At that revelation, Michelle’s breath caught.

“When I told her to get dressed and go home before she was missed, she said Jennifer would provide an alibi for her. Then she walked over and threw her arms around my neck. After reminding me that we weren’t really related, she asked me if I was glad to see her.”

Michelle closed her eyes, unable to prevent the quiet gasp that escaped her throat.

“I as quickly removed her arms and told her I was due back to work any minute. After packing up the things she’d left strewn in my bedroom and bathroom, I forced her to give me the key.

“Then I walked her out to her car and told her to drive straight home. If I found out she wasn’t there inside of two hours, I would phone her parents and tell them what she’d done.”

After assimilating everything, Michelle said, “Did she do as you asked?”

“Yes.”

“Under the circumstances, why did you let Sherilyn and Graham bring you here after you were released from Carlsbad Hospital? I understand there are several wom—”

“I need a qualified nurse like you,” he cut in moodily, making no explanation about his personal life. “You’d know the kind of care I require.”

She did. Since his chest tube had been removed, he needed to do regular deep breathing and coughing exercises.

“Sherilyn told me you’re between jobs. That’s why I came home with them, so I could ask for your professional help in person. I’d like to hire you to take care of me at the condo until I’m ready to go back to work.”

What?

“I’ll pay for anything the insurance doesn’t cover. There will be one perk at least. When you’re not busy, you can enjoy the ocean. You’ve never been to my new condo.”

Her heart lurched.

“All you have to do is walk out of your own bedroom and step onto the beach. If you recall, it’s perfect for swimming. How long has it been since you had fun playing in the surf or got a suntan?”

Shock almost forced Michelle out of the chair. It was with the greatest restraint she remained seated so he wouldn’t guess at the true reason for the chaotic state of her emotions.

“The hospital stay has kept me away from my business too long as it is,” he continued. “It’s vital I get back home where my assistant can come over and conference with me in my bedroom if he has to.

“With you there to supervise, Lynette won’t be pulling any more stunts like the last one. Even if I could find another nurse, Lynette would find a way around her. I can’t chance that.

“Let’s pray to God some guy on campus will catch her eye and she’ll be able to chalk this up to growing pains. The last thing I want to do is embarrass her, but I will if I have to.”

A shudder ran through Michelle’s body. He never made idle threats. You always knew where you stood with Zak.

Lynette should have gotten his message loud and clear three weeks ago.
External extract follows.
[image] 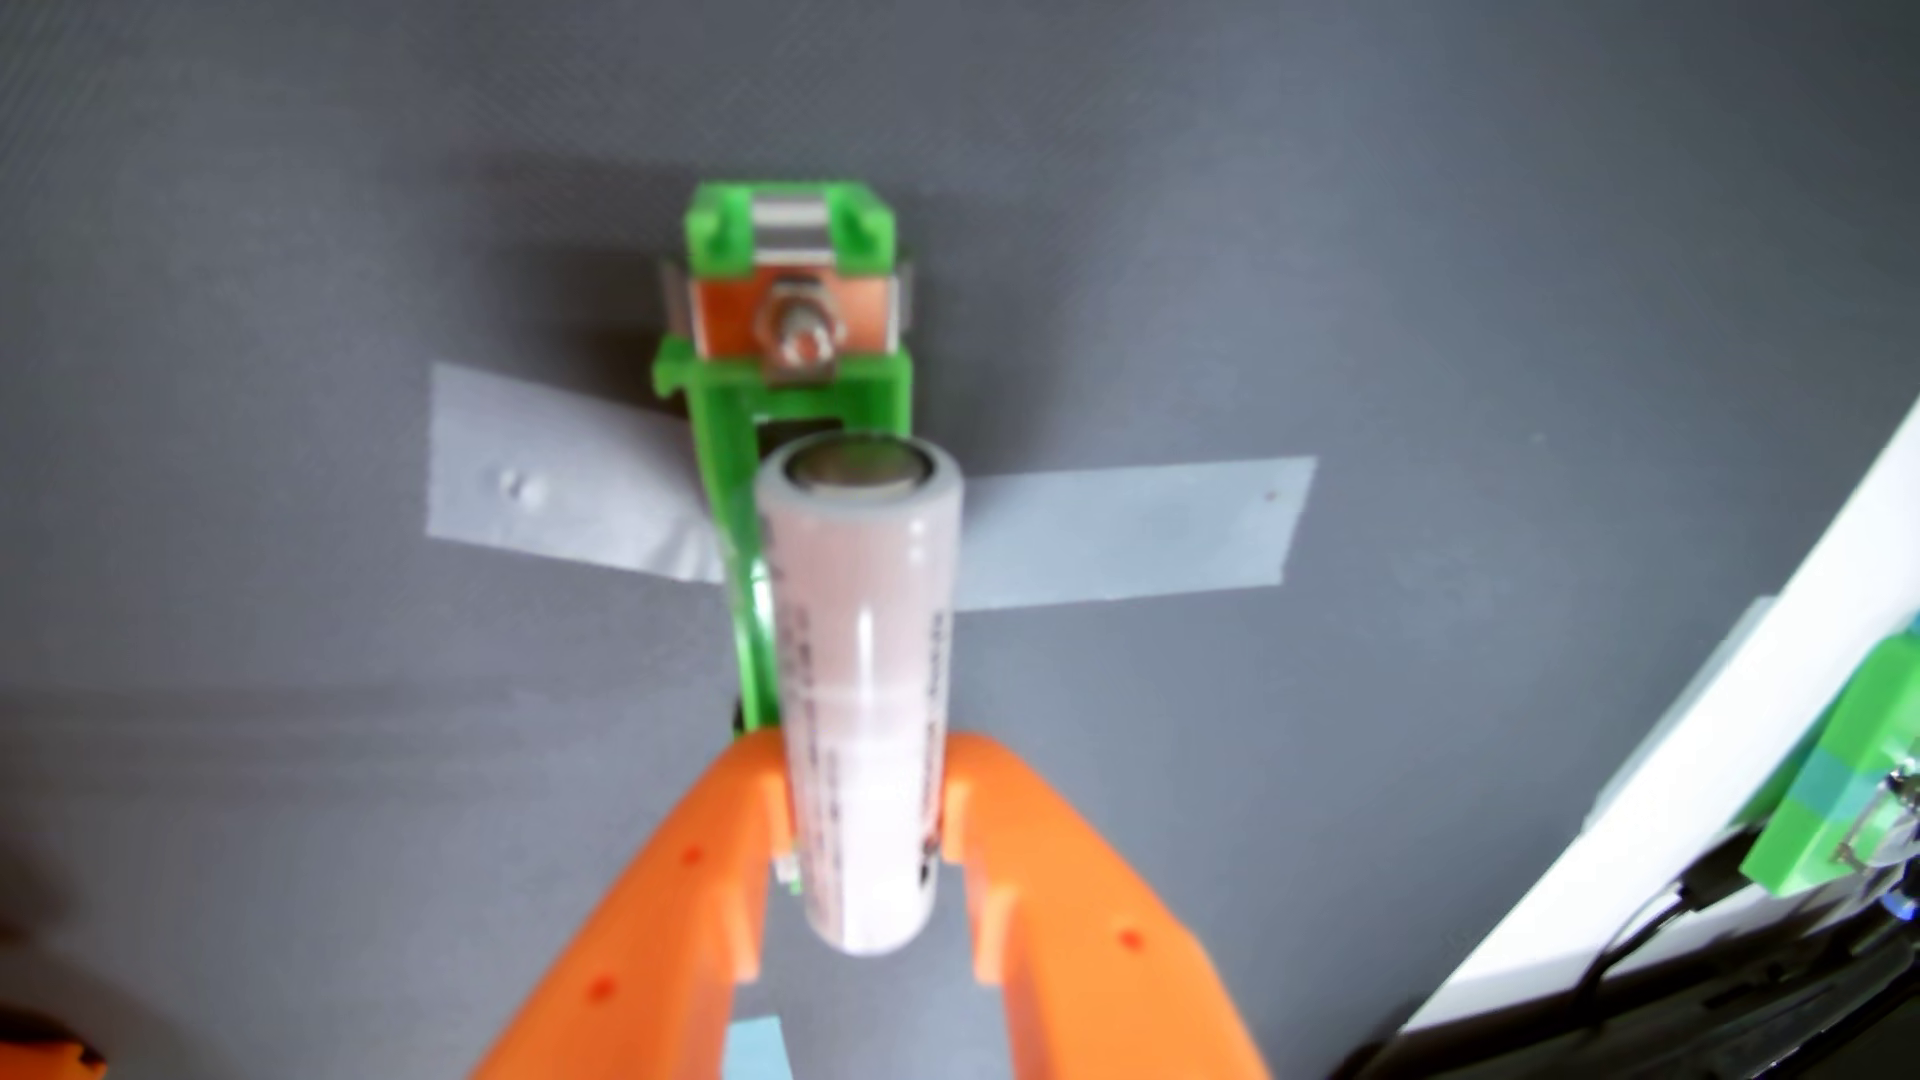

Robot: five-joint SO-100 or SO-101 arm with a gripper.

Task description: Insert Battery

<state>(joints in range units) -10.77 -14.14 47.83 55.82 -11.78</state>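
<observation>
- Wrist view, whole frame a bit soft/blurred.
- Grey matte tabletop (312, 260) fills most of the frame.
- Left: strip of grey tape (551, 498) stuck flat on the tabletop, running in under the holder's left side.
- Centre: bright green plastic battery holder (727, 457), long axis pointing away from the camera. Copper-coloured contact plate with a steel nut and bolt (798, 332) at its far end, a silvery metal tab above that.
- Orange two-finger tool (864, 820) enters from the bottom edge, fingers (675, 883) on either side of a white/pale pink cylindrical battery cell (862, 665), clamped on its near half.
- Battery is tilted, far end with the flat metal terminal up and pointing at the holder's contact end. It sits over the holder and covers most of the slot; only the holder's left rail shows beside it. Can't tell if the cell touches the holder or is seated at all.
- Small light blue tape piece (753, 1044) on the tabletop between the fingers, at the bottom edge.
- Right of the battery: second strip of grey tape (1132, 530), coming out from behind the cell.
- Far right: white board edge (1662, 831) running diagonally, with a green plastic part (1860, 768) and black cables (1621, 935) on it, well apart from the holder.
</observation>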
The fact that she’d undoubtedly skipped class this morning in the hope of picking up where she’d left off with him, showed how in denial she was, how desperate she was for his attention.
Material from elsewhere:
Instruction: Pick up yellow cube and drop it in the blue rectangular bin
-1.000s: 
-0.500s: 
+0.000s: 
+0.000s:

“There’s never been friction with the family,” he confided. “I want things to stay that way.”

“Of course.” She rubbed her arms for want of something to do with all the explosive energy building inside of her.
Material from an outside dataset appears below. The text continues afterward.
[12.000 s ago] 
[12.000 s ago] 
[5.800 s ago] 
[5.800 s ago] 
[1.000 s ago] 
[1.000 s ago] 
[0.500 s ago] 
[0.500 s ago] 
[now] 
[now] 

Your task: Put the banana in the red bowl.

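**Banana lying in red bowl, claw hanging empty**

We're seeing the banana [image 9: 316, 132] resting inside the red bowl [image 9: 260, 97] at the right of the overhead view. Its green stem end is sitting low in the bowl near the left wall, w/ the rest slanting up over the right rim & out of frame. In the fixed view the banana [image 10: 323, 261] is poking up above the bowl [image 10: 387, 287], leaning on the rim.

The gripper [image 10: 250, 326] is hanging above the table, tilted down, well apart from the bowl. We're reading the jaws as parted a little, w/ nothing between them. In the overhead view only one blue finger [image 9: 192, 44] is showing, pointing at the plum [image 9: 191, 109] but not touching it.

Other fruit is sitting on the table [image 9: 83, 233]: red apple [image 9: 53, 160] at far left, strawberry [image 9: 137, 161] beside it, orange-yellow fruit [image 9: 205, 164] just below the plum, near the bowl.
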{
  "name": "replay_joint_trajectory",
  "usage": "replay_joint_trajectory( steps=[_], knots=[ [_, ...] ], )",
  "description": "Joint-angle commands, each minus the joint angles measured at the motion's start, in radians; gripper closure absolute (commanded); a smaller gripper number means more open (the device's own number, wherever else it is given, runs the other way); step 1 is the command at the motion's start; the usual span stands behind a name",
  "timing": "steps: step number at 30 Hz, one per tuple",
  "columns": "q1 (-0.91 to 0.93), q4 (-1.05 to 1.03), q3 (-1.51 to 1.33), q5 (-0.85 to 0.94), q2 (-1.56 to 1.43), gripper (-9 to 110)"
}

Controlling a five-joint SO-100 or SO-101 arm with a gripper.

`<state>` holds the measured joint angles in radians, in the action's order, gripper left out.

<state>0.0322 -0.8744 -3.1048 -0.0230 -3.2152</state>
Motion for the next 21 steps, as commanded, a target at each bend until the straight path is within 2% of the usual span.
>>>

“I told them in the car I was going to ask you to look after me at the condo. They seemed happy with the idea and urged me to talk to you.”

“We’re thrilled!” Sherilyn backed his statement as she breezed into the room. “No one will take better care of you than Michelle. An injury like yours is something she knows all about.”

Michelle’s head jerked in her sister-in-law’s direction. She hadn’t heard her in the doorway. If she’d come in the room a minute earlier…

Sherilyn, who’d bequeathed the same brown hair and eyes to her daughter, went around the other side of the bed to feel Zak’s forehead. Her concerned gaze strayed to the tray. “Still not hungry?”

“H-he will be after I ask his doctor to prescribe some antinausea medicine for him,” Michelle’s voice faltered.

The second she’d spoken, she realized she’d committed herself to Zak. In the family’s eyes there was no reason for her to turn down his request.

As for Zak, he needed her cooperation to quash Lynette’s fantasies, among other things.

If by some chance Graham and Sherilyn were to find out what had happened at his condo three weeks ago and asked her about it, Michelle feared that in her niece’s present frame of mind, she’d rebel in some way that could only hurt her in the end.